Starting point is 00:30:52 and neither of those are communicated back to user interface back to the user space so since that's the case there really isn't a good way to to craft an abort command from there. And some of the other commands that are owned by the driver include like asynchronous events, keep alive timeouts, and the connection commands. Those are all owned within the driver. So we're not providing convenient functions for them in the library. But at the same time, the library is not going to police what you send. So while there's no exported convenience functions for these, you could still submit whatever you want through the generic pass-through interface

Starting point is 00:31:31 that I showed on the previous slide. But in many cases, if you were to do something like that, it's just going to confuse some other part of the system, and a controller reset is likely going to happen when the errors happen. But you could still use it for error injection or testing other broken scenarios or maybe triggering an analyzer snapshot if that's something you wanted to do.
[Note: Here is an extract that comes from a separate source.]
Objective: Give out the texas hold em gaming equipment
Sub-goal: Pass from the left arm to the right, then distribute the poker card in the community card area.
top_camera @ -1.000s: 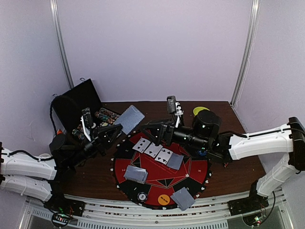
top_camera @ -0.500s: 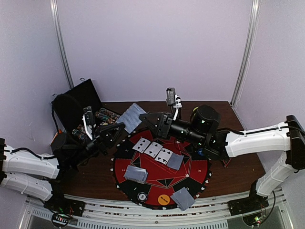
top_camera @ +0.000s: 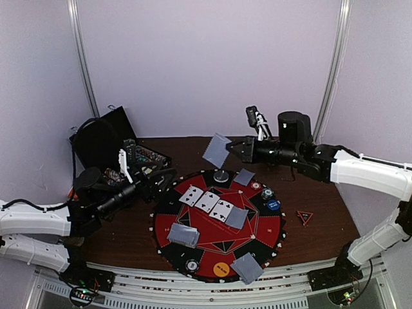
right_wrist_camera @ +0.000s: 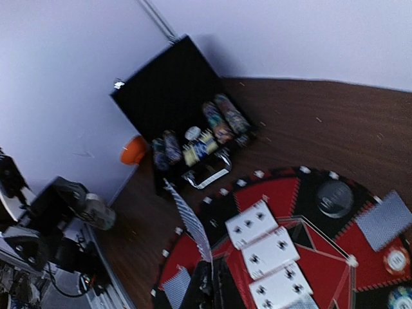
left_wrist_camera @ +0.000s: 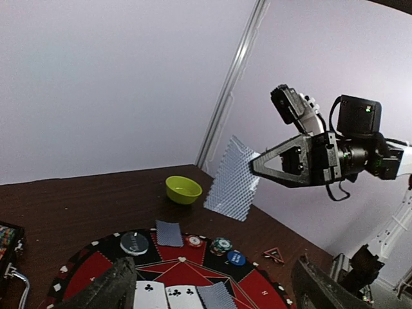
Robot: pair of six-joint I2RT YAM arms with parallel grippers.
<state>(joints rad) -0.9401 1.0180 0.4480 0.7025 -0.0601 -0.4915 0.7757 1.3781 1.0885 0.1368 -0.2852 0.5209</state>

Beginning back to the functions this library does export, this is just another example of a spec-defined command for retrieving log pages. The following is the library's provided API

Starting point is 00:32:05 for the generic NVMe log command. It's a little bit more coder-friendly than what we had before. There are fewer parameters, and the types are now specific to this command, so we have a little more type safety. And for some of the commands, though, the opcode's specific function is about as simple as we can make it from a developer's perspective.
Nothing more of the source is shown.